Las Vegas Sun

May 3, 2024

FBI chronicles hijacker’s long hours at CyberZone

FBI agents have obtained solid evidence that shows Mohamed Atta, the suspected ringleader of the Sept. 11 terrorist attacks, spent long hours at a local Internet surfing hub during two trips to Las Vegas this summer.

Beyond that agents have little documentation of the Las Vegas movements of Atta and five other hijackers who passed through the city in the weeks before the attacks in New York and Washington, investigators told the Sun.

Agents know the flights the hijackers used to come to Las Vegas, and in some cases, hotels or motels where they stayed. But their activities for the most part remain a mystery and the subject of much speculation.

The New York Times reported this week that senior investigators said the terrorists did most of their crucial American planning in Las Vegas. But the local FBI agents said there was no hard evidence to back that up.

Records obtained by Las Vegas agents, however, show that Atta spent a great deal of his time here at the CyberZone, 4440 S. Maryland Parkway, a small business where customers can pay to work on computers, play games or surf the Internet.

Investigators have theorized that the hijackers may have used the Internet to send hidden messages to each other. They also could have been using flight simulator programs to get familiar with the instrument panels of the jetliners they planned to commandeer.

During his first Las Vegas visit on June 28, Atta went to the CyberZone before checking into a local motel the next day, records show.

Agents have no records that show Atta paid for any lodging on June 28, but they have documented that he spent time that afternoon and evening at the CyberZone.

Atta, a 33-year-old urban planner from Egypt, arrived in Las Vegas about 2:41 p.m. on June 28 on a United Airlines flight from San Francisco. He had flown first class from Boston to San Francisco that morning.

On June 29 prior to 1 p.m., Atta checked into the Econo Lodge, a low-budget motel at 1150 Las Vegas Blvd. South. Afterwards, records show, he went to the CyberZone and stayed there into the early evening.

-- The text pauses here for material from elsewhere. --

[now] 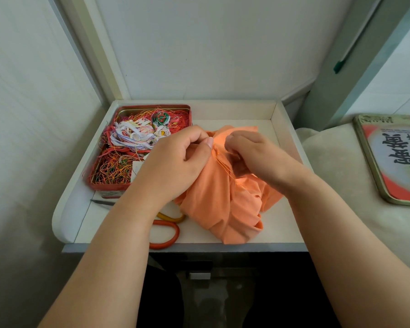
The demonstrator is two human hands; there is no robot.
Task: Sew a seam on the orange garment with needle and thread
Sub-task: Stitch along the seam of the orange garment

The next day, investigators have learned, Atta went to the CyberZone, which opens at noon, in the early afternoon and left late in the evening. He flew back to Boston first class through Denver on United Airlines early the morning of July 1.

Atta went back to the CyberZone during his second visit to Las Vegas on Aug. 13.

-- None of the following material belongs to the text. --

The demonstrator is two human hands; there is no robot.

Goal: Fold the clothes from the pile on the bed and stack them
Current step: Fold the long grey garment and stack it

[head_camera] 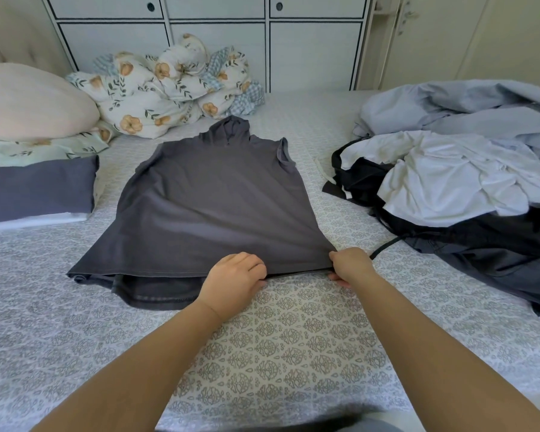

He arrived in the city in the morning on a direct America West flight from Washington and checked into the Econo Lodge by mid-afternoon. Once again he was flying first class.

Records place him at the CyberZone late in the evening that day and leaving after midnight on Aug. 14.

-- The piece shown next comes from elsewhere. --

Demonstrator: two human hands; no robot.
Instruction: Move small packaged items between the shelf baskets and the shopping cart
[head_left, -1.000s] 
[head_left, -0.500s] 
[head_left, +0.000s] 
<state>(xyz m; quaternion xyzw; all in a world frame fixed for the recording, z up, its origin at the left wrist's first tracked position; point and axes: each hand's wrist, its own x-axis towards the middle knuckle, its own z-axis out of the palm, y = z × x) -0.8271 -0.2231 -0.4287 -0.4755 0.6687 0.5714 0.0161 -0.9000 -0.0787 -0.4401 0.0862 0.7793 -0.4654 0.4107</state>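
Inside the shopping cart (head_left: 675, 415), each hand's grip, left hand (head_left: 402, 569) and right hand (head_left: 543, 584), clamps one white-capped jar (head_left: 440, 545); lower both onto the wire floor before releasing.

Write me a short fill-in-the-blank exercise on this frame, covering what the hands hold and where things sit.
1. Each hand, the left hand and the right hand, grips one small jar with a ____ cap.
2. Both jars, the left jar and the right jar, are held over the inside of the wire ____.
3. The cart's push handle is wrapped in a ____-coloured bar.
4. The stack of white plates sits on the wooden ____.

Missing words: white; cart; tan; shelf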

Atta left Las Vegas for the second time in the early afternoon on Aug. 14 on a Continental flight to Fort Lauderdale, Fla., through Houston. This time he flew coach.

Agents can't account for Atta's whereabouts during both of his trips other than the hours he spent at the CyberZone.

And there is said to be no evidence that any of the other hijackers who visited Las Vegas this summer -- Marwan Al-Shehhi, Ziad Samir Jarrah, Hani Hanjour and Nawaf Alhazmi -- spent time at the CyberZone. All but Alhazmi are believed to have been at the controls of the American jetliners that crashed in New York, Washington and Pennsylvania.

Both Hanjour and Alhazmi were in Las Vegas on Aug. 13, but investigators haven't pinned down their movements.

The FBI in Washington, meanwhile, continues to examine 10 CyberZone hard drives copied just days after the Sept. 11 attacks in an effort to obtain more clues about their activities here.

The New York Times reported this week that agents so far have found no "smoking gun" evidence on the hard drives.

Last week Las Vegas FBI chief Grant Ashley told reporters the FBI may never know what the hijackers were doing here.